Arriver à Gustavia par la mer
Depuis Sint Maarten (principale île voisine), c'est environ 15 milles nautiques par le nord. La traversée prend 1h30 à 2h selon les conditions. Le canal entre les deux îles est souvent venteux (15-25 nœuds d'est en alizés établis) avec une mer courte et croisée. Les jours de fort alizé, la traversée peut être sportive pour les petites unités.
Depuis Saint-Martin côté français (Marigot), même distance à peu de chose près. On passe entre les rochers de Fourche et Frégate avant d'entrer dans la rade de Gustavia par l'ouest.
Pour les bateaux venant du sud (Guadeloupe, Antigua), l'approche se fait par le sud-est en contournant l'île par Lorient ou par le sud via Gouverneur.
La douane et l'immigration
Saint-Barthélemy est une collectivité d'outre-mer française. Les bateaux battant pavillon français n'ont pas de formalités douanières. Pour les pavillons étrangers, une déclaration en douane est obligatoire à l'arrivée. Le bureau de douane est situé en face du quai nord, ouvert en semaine.
Les bateaux de charter étrangers doivent obtenir une autorisation spécifique pour exercer dans les eaux de Saint-Barth. Les contrôles sont réguliers, surtout en haute saison quand les yachts de charter affluent.

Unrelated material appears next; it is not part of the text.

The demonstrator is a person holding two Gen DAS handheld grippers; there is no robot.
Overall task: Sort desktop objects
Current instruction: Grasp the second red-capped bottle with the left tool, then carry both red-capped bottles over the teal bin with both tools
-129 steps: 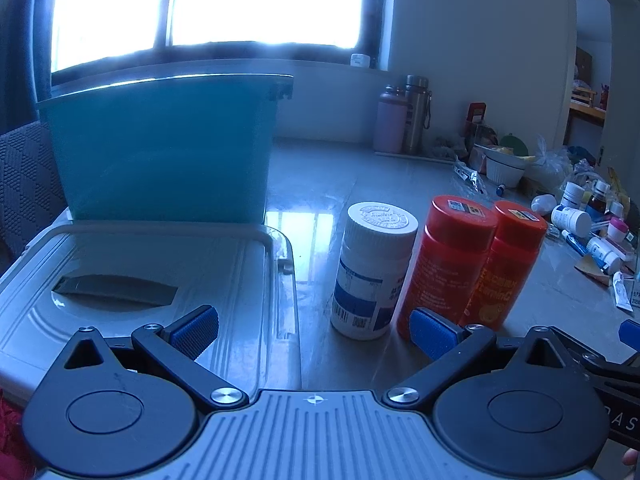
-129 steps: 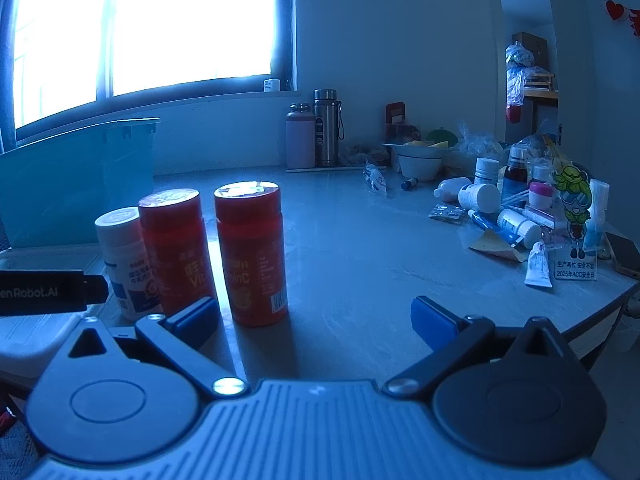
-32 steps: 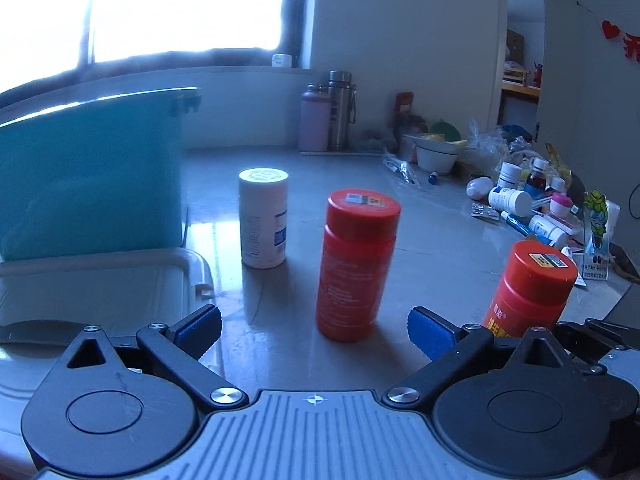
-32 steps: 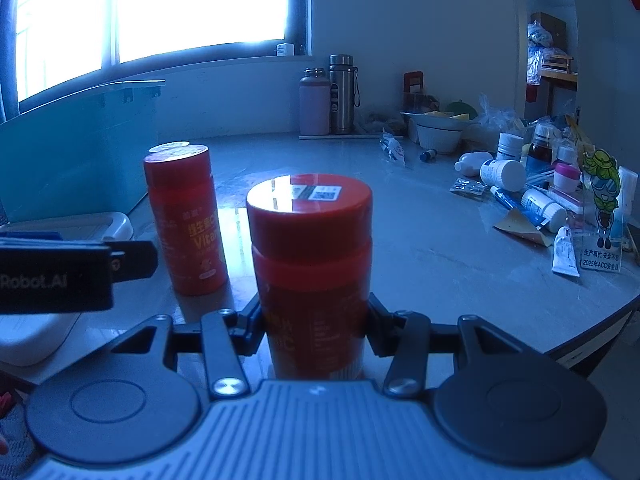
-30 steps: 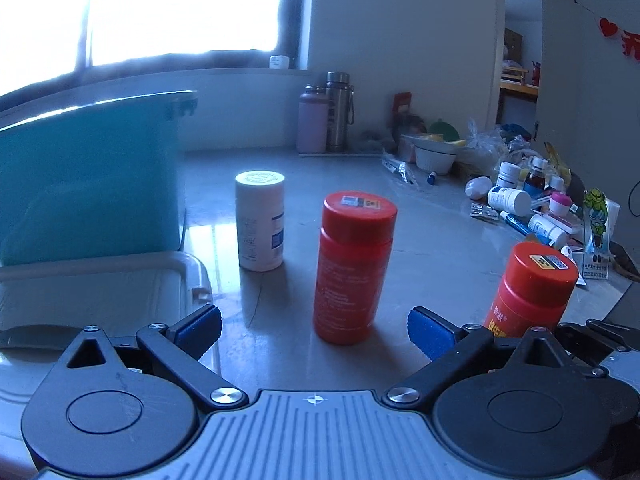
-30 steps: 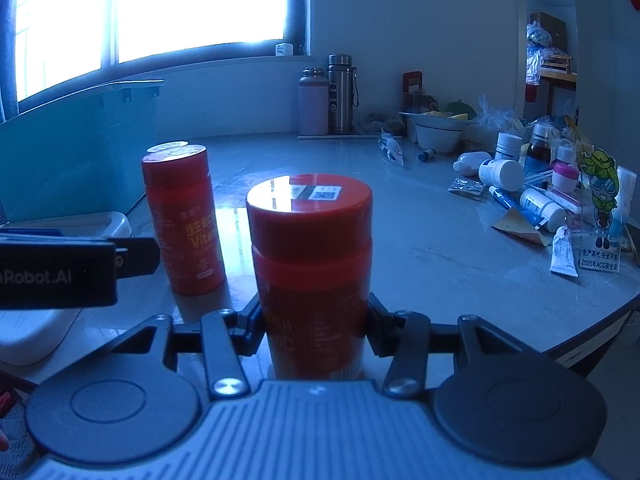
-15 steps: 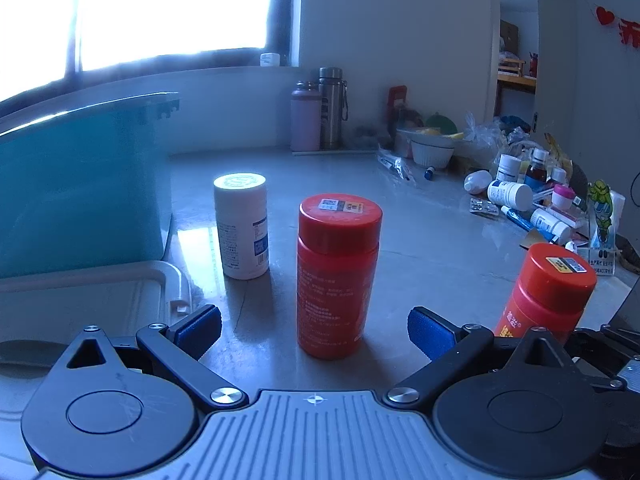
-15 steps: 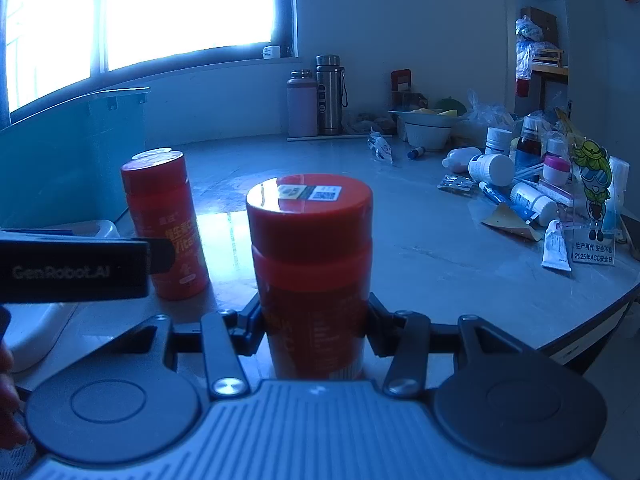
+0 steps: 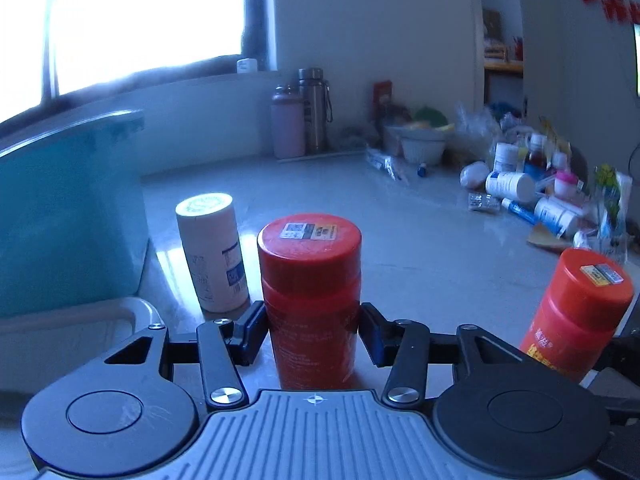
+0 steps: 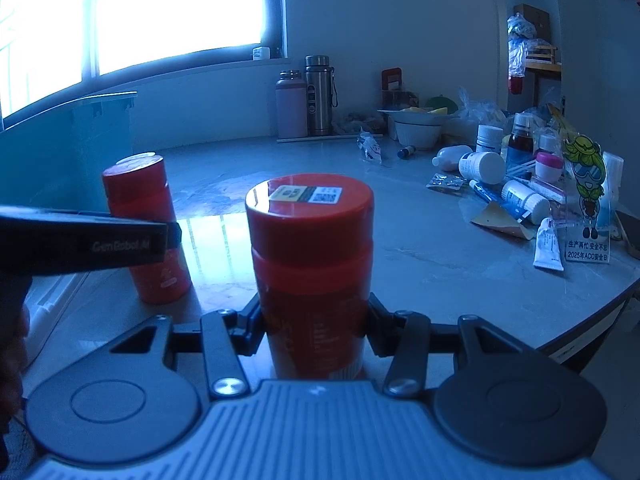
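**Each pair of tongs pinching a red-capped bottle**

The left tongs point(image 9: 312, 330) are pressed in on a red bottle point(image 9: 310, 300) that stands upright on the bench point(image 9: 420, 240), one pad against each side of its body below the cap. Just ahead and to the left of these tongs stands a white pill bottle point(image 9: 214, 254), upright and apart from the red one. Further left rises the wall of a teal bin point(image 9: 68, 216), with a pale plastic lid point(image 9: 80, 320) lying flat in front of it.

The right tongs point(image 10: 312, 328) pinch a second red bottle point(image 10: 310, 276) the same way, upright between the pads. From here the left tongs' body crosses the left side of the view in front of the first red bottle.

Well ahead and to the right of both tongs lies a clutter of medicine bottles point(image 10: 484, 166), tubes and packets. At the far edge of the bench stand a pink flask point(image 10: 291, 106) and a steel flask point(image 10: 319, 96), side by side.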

La haute saison : décembre à avril
Pendant la haute saison, Gustavia se transforme. La rade se remplit de superyachts, les quais sont pris d'assaut et les prix montent. Les places au quai sont quasi introuvables sans réservation préalable. La capitainerie recommande de réserver 2 semaines à l'avance minimum entre le 20 décembre et le 10 janvier — la période du réveillon de Nouvel An à Saint-Barth est devenue un rendez-vous mondial du yachting.
En basse saison (mai-novembre), c'est une autre ambiance. Le port est calme, les places sont disponibles au quai et les tarifs de mouillage sont souvent négociables. C'est aussi la période où on carène les bateaux, en profitant des créneaux libres sur la zone technique.